Parody: Cure Neurotypicality Now

During a professional development workshop, we were asked to remix images, to swap rhetorical contexts and purposes in order to arrive at a new message. Out of ideas, I decided to parody curebie ads from organizations such as Cure Autism Now / Defeat Autism Now.

No offense meant to neurotypicals. Honest. 159 out of 160 children have a neurotypical spectrum disorderImage text: 159 out of 160 children have a neurotypical spectrum disorder. According to current estimates from the CDC, neurotypicality is on the rise by 6,000 percent in the U.S. alone. Neurotypicality knows no boundaries: It occurs in all racial, ethnic, and social groups and is 17 times more likely to strike girls than boys. Neurotypicality impairs a person’s ability to remain aloof. It is also associated with groupthink, persistent eye contact, enjoyment of social activities, and the inability to memorize bus routes. YOU can help. Donate to CURE NTs NOW and save our children. Neurotypicality: Learn the Signs.

Fruity goodness

I literally hate all fruit: it’s not a taste thing (usually); it’s wholly tactile. The only two fruits I can stand are apples and cantaloupe — and, even then, they have to be cut a certain way, in very tiny pieces, for me to stand them. Fruit is slimy and chunky and gross, and biting often involves a sensation that I imagine is analogous to chewing styrofoam or eyeballs.

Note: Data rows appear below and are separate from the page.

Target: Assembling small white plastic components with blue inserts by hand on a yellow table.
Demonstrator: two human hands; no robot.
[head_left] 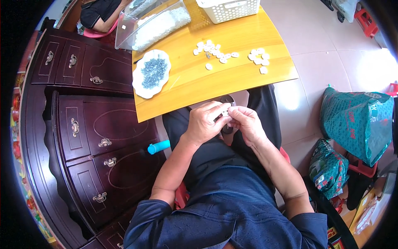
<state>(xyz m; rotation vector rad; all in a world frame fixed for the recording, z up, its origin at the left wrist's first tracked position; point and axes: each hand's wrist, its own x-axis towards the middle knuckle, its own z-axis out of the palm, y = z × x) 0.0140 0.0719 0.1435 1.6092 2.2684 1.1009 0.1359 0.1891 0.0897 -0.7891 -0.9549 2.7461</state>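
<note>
Just in front of the table's near edge, my left hand (206, 121) and my right hand (248, 121) meet above my lap. Between their fingertips they pinch a small white plastic piece (225, 112), mostly covered by the fingers. On the yellow wooden table (195, 89) lies a loose cluster of similar small white pieces (215, 52). A smaller group of white pieces (258, 57) sits to its right. A white scalloped plate (144, 92) at the table's left side holds a heap of thin grey metal pins or nails (154, 72).
A clear bin (124, 35) full of white pieces and a white perforated basket (232, 13) stand at the table's far side. Dark wooden cabinets (112, 120) border the left. Teal bags (352, 120) rest at the right. Another person's arm (105, 25) shows far left.
</note>
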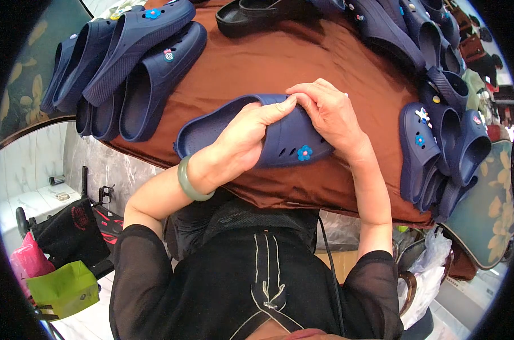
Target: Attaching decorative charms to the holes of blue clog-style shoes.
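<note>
A navy blue clog (pixel 288 133) lies over the brown cloth, its open heel to the left and its toe to the right. A blue flower charm with a pink middle (pixel 304 153) sits on its near side, next to several slots. My left hand (pixel 246 135) is closed around the middle of the clog, thumb across the top and the other fingers mostly hidden. My right hand (pixel 331 116) is closed at the far side of the toe, its bent fingers meeting the left thumb. Whether a small piece is between those fingertips cannot be made out.
Navy clogs (pixel 160 79) with charms are piled at the left, and more clogs (pixel 421 153) stand along the right edge. A black clog (pixel 257 17) is at the far side. The brown cloth (pixel 302 62) covers the table. A green bag (pixel 64 289) stands low at the left.
</note>
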The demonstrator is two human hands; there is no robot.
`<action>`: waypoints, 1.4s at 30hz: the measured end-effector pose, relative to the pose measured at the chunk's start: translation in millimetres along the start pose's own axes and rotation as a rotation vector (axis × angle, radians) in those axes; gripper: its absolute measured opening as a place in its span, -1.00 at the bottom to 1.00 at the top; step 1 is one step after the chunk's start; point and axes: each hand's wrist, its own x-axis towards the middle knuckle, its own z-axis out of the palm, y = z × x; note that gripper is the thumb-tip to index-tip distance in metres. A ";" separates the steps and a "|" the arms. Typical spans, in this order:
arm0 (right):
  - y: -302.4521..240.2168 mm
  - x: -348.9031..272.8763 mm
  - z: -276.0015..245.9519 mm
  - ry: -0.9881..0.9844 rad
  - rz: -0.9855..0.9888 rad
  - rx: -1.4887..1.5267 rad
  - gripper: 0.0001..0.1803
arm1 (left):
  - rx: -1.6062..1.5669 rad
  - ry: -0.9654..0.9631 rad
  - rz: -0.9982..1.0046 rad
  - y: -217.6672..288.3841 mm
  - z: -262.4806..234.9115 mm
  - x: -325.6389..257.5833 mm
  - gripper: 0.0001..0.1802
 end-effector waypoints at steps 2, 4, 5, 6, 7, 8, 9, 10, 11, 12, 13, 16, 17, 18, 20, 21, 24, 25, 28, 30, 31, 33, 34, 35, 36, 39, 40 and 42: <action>-4.5 1.1 4.3 0.085 -0.061 -0.161 -0.85 | 0.031 -0.021 0.004 2.0 0.8 0.0 -0.68; -3.7 1.2 9.1 0.110 -0.035 -0.173 -0.85 | 0.035 -0.027 0.007 1.9 1.7 -1.2 -0.66; -2.0 1.6 10.1 0.135 -0.011 -0.185 -0.84 | 0.038 -0.033 0.011 2.4 2.9 -1.5 -0.64; -0.4 1.5 10.3 0.139 -0.009 -0.185 -0.84 | 0.041 -0.034 0.010 3.2 2.3 -1.4 -0.64; 1.7 1.4 10.5 0.136 0.011 -0.171 -0.83 | 0.070 -0.061 0.001 4.1 0.3 -1.1 -0.64; 4.5 0.7 10.8 0.132 0.034 -0.156 -0.82 | 0.099 -0.087 -0.010 5.4 3.4 -2.7 -0.64; 9.1 -0.4 10.7 0.135 0.039 -0.153 -0.82 | 0.102 -0.085 -0.015 6.3 7.6 -5.3 -0.64; 15.4 -1.8 9.7 0.189 0.074 0.020 -0.80 | 0.278 -0.133 0.013 8.2 12.7 -8.7 -0.63; 18.0 -4.8 10.3 0.239 0.113 0.198 -0.79 | 0.450 -0.176 0.036 7.2 15.9 -15.1 -0.62; 21.0 -6.6 8.8 0.303 0.124 0.394 -0.74 | 0.672 -0.267 0.158 1.9 8.2 -12.5 -0.59; 23.2 -8.7 5.7 0.366 0.130 0.556 -0.70 | 0.671 -0.261 0.145 -0.6 4.8 -14.4 -0.59; 26.9 -15.9 -9.9 0.477 0.216 0.891 -0.67 | 0.728 -0.165 0.101 -0.3 -7.0 -15.3 -0.56; 28.9 -20.4 -14.1 0.509 0.273 0.932 -0.66 | 0.728 -0.160 0.104 1.6 -4.9 -15.3 -0.56; 29.6 -24.3 -17.6 0.541 0.329 0.972 -0.65 | 0.724 -0.130 0.118 4.2 -0.3 -15.5 -0.57; 28.9 -36.2 -18.2 0.531 0.387 1.042 -0.65 | 0.762 -0.076 0.133 7.7 -5.7 -8.7 -0.58; 25.0 -42.2 -16.4 0.528 0.455 1.108 -0.65 | 0.760 -0.070 0.139 7.0 -8.7 -6.6 -0.58; 20.4 -59.7 -6.2 0.467 0.456 1.133 -0.71 | 0.666 -0.030 0.185 4.1 -5.4 -2.1 -0.60; 20.5 -64.8 -4.0 0.422 0.447 1.108 -0.73 | 0.639 -0.042 0.208 3.8 -2.0 -3.4 -0.61; 1.1 -64.8 11.5 0.245 0.383 0.429 -0.80 | 0.611 -0.049 0.220 3.7 -5.8 -5.9 -0.64; -10.1 -58.6 14.8 0.201 0.336 0.221 -0.73 | 0.615 -0.055 0.207 3.3 -8.5 -5.0 -0.65; -10.2 -54.8 14.8 0.181 0.203 0.009 -0.66 | 0.598 -0.041 0.203 2.1 -10.2 -4.9 -0.67; -10.8 -48.2 10.1 0.159 0.070 -0.206 -0.58 | 0.580 -0.031 0.200 2.0 -10.9 -4.7 -0.68; -11.6 -45.3 7.1 0.113 0.030 -0.283 -0.56 | 0.570 -0.043 0.197 2.2 -11.0 -4.5 -0.68; -11.1 -43.2 5.7 0.066 -0.012 -0.359 -0.55 | 0.561 -0.052 0.196 2.2 -10.9 -4.4 -0.69; -8.8 -42.0 5.8 0.066 -0.012 -0.358 -0.55 | 0.561 -0.051 0.196 1.7 -10.9 -4.0 -0.69; -1.7 -39.0 6.0 0.055 -0.129 -0.479 -0.60 | 0.585 -0.054 0.222 0.6 -9.5 -2.7 -0.68; -0.1 -38.4 6.7 0.056 -0.182 -0.519 -0.63 | 0.574 -0.039 0.218 0.4 -8.7 -3.0 -0.72; 3.2 -36.7 8.5 0.060 -0.236 -0.560 -0.66 | 0.565 -0.026 0.215 0.4 -6.6 -3.3 -0.75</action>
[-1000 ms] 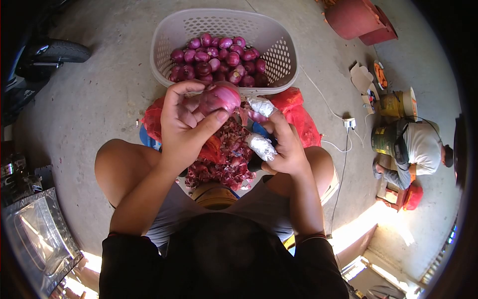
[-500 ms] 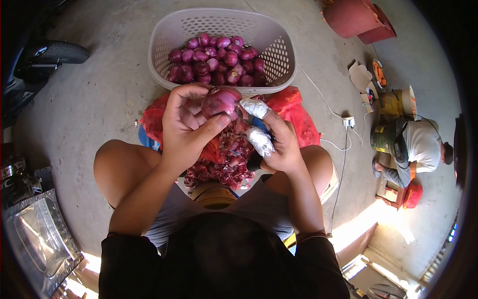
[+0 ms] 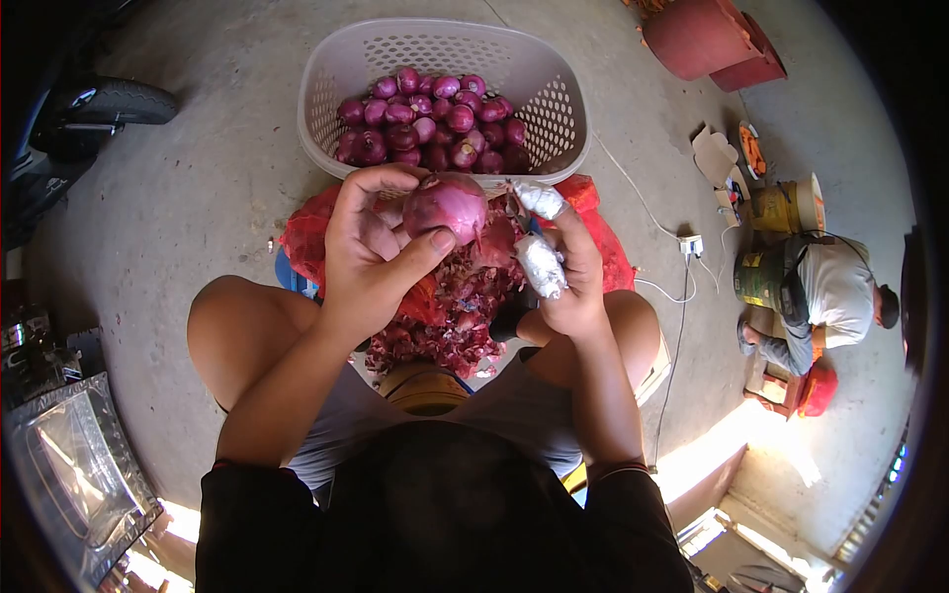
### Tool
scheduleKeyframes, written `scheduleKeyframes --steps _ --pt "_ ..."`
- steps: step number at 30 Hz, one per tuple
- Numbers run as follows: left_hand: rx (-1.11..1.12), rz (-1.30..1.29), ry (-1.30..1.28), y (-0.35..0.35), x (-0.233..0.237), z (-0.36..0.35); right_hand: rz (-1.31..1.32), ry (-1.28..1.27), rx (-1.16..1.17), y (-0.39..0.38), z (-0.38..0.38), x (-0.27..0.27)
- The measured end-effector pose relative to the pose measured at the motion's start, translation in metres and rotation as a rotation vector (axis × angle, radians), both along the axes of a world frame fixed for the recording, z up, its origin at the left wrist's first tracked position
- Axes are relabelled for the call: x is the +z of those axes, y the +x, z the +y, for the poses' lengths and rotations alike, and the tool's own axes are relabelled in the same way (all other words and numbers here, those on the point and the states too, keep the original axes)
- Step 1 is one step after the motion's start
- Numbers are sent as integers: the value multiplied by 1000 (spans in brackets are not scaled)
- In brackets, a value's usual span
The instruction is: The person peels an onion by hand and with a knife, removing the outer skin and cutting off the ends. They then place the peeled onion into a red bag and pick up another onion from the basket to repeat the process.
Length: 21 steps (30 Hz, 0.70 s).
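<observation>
So the red onion (image 3: 445, 209) is near the centre of the frame, just below the lower rim of the grey basket (image 3: 321, 104) as the camera sees it. The left hand (image 3: 361, 267) has it gripped, thumb at the lower edge and fingers curled around the left and upper side. Its right side sticks out of the grip, facing the right hand (image 3: 576, 272).

That right hand is partly open, silvery wrapping (image 3: 541, 266) on the thumb and forefinger, tips spread with a gap between them. A piece of loose skin (image 3: 497, 244) hangs between onion and wrapped tips; can't tell if the tips touch it.

Room-wise, the onion's kinda boxed in: basket rim above, peel pile (image 3: 435, 336) below, hands left and right. Red mesh (image 3: 308, 237) sits left of the pile, with a red bag (image 3: 615, 252) on the right. There's wider floor (image 3: 198, 212) toward the left of the frame, and a strip on the right before the white adapter (image 3: 691, 244).

Onion looks pretty round, maybe a touch longer left to right, but honestly can't tell which way the root or neck points. The basket's long side runs left to right, onions (image 3: 435, 124) heaped inside. Another person (image 3: 835, 292) is bent over at the right side, well apart.
</observation>
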State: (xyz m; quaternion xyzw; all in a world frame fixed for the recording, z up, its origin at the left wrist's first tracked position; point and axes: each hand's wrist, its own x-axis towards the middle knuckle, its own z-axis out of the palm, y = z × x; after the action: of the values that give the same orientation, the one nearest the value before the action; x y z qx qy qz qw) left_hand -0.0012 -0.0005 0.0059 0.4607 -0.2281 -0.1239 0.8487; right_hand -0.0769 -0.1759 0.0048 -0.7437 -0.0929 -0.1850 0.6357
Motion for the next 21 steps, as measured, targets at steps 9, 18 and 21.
scheduleKeyframes --steps 9,18,21 --pt "7 -50 60 0 -1 1 222 -4 154 -12 -7 0" --pt "36 -170 156 -1 0 3 137 -166 162 -7 -13 -4" --pt "63 -248 190 1 -2 4 146 -190 162 -7 -13 -5"
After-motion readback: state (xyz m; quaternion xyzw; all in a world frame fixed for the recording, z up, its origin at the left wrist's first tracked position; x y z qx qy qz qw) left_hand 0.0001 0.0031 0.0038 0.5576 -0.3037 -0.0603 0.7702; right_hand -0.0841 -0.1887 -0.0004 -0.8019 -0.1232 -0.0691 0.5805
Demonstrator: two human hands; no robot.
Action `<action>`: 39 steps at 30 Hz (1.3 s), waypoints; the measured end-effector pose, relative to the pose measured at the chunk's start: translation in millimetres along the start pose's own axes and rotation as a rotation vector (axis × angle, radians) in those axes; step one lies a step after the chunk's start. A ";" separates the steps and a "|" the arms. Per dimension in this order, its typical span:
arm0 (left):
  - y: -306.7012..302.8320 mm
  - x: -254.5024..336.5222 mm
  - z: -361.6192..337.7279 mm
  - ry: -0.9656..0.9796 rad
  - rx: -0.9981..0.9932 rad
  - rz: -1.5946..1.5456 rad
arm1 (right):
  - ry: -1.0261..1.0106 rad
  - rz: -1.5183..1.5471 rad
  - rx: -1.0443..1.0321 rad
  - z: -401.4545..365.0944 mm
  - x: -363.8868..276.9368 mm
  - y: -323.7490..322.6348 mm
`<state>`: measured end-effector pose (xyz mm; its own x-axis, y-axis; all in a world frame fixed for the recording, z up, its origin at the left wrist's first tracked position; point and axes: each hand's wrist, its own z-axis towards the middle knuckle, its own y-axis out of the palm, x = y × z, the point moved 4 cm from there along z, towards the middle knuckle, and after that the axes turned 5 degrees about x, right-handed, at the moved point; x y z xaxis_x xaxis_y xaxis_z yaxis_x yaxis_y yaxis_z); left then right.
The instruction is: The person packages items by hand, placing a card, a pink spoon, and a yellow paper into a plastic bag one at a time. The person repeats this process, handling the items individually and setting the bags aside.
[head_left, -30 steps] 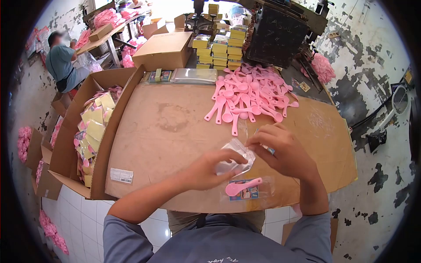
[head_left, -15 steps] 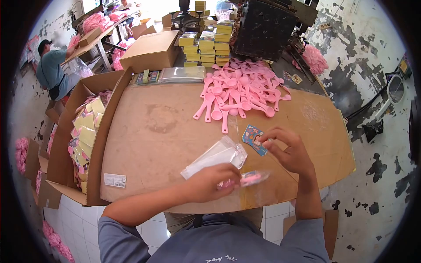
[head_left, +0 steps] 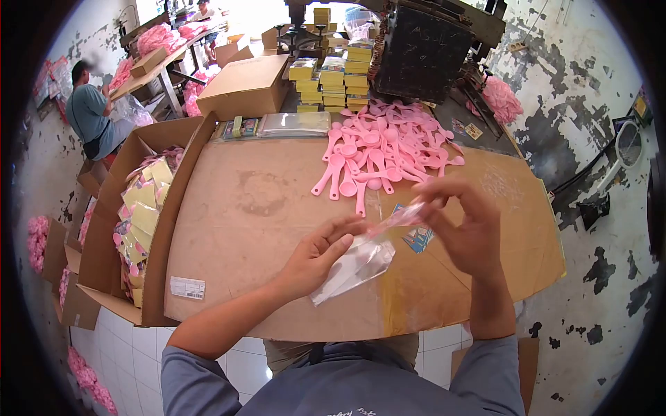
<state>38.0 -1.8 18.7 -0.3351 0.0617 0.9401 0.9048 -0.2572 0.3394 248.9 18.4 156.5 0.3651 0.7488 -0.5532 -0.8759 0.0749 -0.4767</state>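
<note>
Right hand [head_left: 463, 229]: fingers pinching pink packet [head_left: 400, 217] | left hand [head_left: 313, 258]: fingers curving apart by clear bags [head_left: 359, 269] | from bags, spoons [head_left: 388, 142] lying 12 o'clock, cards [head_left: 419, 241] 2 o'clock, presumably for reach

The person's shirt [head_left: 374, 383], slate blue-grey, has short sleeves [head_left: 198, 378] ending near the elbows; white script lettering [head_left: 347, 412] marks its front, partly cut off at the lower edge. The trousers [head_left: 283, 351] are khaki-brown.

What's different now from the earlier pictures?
The pink packet, just before in the left hand near the cardboard's front edge, is now farther forward, held by the right hand, which has left the cards. The spoon pile and filled box look unchanged.
</note>
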 end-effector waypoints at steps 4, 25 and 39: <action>-1.0 17.0 -6.4 0.402 -0.018 0.410 | -0.151 -0.082 -0.190 11.5 -22.8 16.1; 3.5 23.5 -18.1 0.311 0.108 0.357 | -0.448 -0.423 -0.092 -3.4 -25.4 71.0; 1.9 26.0 -21.5 0.365 0.094 0.414 | -0.415 -0.399 -0.084 -1.0 -28.5 71.1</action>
<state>25.4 -21.4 43.1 -0.0010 -0.3680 0.9298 0.9941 -0.1013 -0.0390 176.6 1.8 137.8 0.4928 0.8700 -0.0138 -0.6616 0.3644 -0.6553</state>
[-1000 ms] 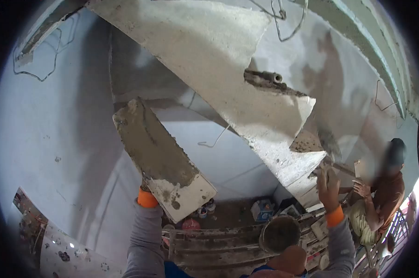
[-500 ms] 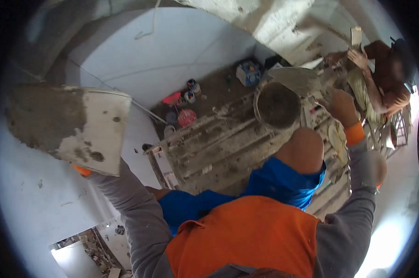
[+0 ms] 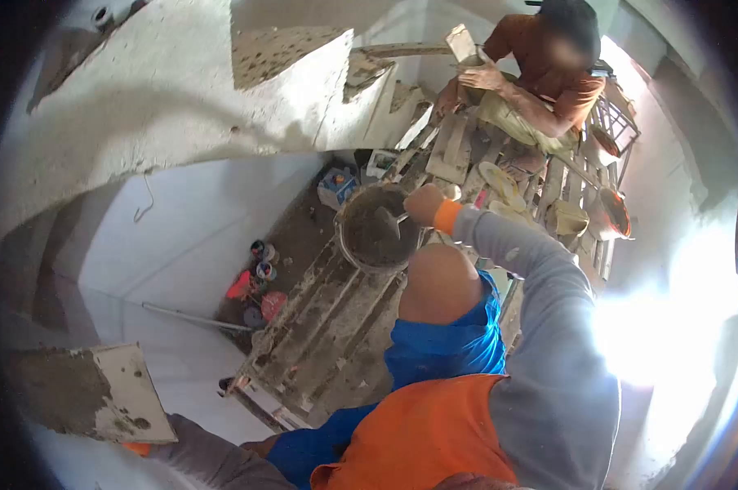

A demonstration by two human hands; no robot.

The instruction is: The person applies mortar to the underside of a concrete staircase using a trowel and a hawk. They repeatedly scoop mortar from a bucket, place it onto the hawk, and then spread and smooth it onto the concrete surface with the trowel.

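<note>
My right hand [image 3: 424, 205] is closed round the handle of a trowel [image 3: 388, 223]. The trowel's blade dips into grey mortar in a round bucket [image 3: 344, 245]. At the lower left is a pale mortar board [image 3: 132, 384], its far half coated with wet grey mortar. My left hand is hidden behind and under this board and bears it up; only the orange cuff [image 3: 136, 448] shows at its lower edge. My bare knee [image 3: 440, 282] is just below the bucket.
The bucket stands on a slatted wooden platform [image 3: 328, 314]. Beyond it, a person [image 3: 549, 77] sits holding a piece of wood [image 3: 463, 45]. Pots and a red basin [image 3: 273, 305] lie on the floor below. A concrete beam [image 3: 181, 106] crosses overhead; an orange-rimmed bucket [image 3: 612, 214] stands right.
My right hand has brought the trowel from above the bucket's right side down into the mortar. The view has turned right, so the board now appears lower and the other person nearer the middle.
</note>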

I’ve taken to getting nutritional value by eating baby food, specifically, banana baby food. All fears of potassium deficiency can be alleviated, thanks to Gerber. Of course, many people find it “strange” or “psychotic” that an adult woman would willingly eat and enjoy baby food. I think the invisibility of sensory dysfunction affects me most — why is pureed food such a “bad” or “socially inappropriate” thing? Why are soft foods infantile and chewy steaks manly? Who made these decisions?

bananaGerber, fresh from the freezer.

I loathe chunks, gag on chunks, and baby food hasn’t got any chunks. It also hasn’t got any pulp, and I don’t have to worry about my lips touching the food because I can spoon the food straight into my mouth. (Dirty/gritty sensations on my lips drive me into panic. Literally. I am the paper napkin/wet nap queen.)

In short, banana baby food pwnz0rs.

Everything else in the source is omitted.